• AIM OF THE TASK:
An exact transcription of the lines below, from the first through the one containing "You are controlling", is the only output wanted.

• RECORDS TO USE:

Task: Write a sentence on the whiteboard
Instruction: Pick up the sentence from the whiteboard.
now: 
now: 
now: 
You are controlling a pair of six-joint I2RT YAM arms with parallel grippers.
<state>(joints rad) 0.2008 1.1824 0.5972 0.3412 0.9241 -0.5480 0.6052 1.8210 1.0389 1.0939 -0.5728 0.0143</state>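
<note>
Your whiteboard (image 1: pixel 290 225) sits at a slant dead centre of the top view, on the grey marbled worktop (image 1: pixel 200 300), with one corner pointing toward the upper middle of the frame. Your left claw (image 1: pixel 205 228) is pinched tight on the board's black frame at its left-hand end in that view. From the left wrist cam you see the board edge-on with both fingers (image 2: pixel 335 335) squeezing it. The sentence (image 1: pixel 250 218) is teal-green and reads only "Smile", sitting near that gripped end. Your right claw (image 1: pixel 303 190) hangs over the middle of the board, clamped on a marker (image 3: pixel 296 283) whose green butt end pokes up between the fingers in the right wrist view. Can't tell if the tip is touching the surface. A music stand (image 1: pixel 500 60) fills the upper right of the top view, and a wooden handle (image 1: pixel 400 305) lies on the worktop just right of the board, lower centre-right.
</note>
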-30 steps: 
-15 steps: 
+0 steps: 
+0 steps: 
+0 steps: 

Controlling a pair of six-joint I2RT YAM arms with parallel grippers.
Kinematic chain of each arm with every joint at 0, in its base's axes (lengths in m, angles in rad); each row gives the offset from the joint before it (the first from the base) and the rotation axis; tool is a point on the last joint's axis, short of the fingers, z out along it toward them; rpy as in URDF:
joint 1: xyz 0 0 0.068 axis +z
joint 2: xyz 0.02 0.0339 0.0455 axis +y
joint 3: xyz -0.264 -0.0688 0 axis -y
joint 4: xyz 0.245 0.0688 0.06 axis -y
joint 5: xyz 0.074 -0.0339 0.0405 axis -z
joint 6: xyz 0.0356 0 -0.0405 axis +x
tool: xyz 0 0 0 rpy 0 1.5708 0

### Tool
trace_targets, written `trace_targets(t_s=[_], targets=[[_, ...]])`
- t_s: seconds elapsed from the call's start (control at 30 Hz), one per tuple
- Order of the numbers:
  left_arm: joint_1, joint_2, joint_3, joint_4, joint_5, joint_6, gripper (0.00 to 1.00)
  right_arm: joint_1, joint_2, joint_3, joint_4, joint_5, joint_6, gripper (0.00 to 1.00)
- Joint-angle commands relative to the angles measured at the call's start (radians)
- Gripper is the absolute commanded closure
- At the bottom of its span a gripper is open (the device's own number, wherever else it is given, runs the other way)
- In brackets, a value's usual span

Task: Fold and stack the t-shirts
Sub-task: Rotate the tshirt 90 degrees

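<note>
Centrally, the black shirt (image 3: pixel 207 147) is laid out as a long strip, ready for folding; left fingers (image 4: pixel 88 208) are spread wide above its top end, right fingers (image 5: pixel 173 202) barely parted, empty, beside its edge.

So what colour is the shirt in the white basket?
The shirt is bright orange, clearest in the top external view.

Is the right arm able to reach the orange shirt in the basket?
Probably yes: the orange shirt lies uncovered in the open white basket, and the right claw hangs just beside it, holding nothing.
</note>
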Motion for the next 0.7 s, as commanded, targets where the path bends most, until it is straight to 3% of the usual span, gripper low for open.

• EXERCISE RESULT:
Task: Write a sentence on the whiteboard
Instruction: Pick up the sentence from the whiteboard.
now: 
now: 
now: 
You are controlling a pair of six-joint I2RT YAM arms with parallel grippers.

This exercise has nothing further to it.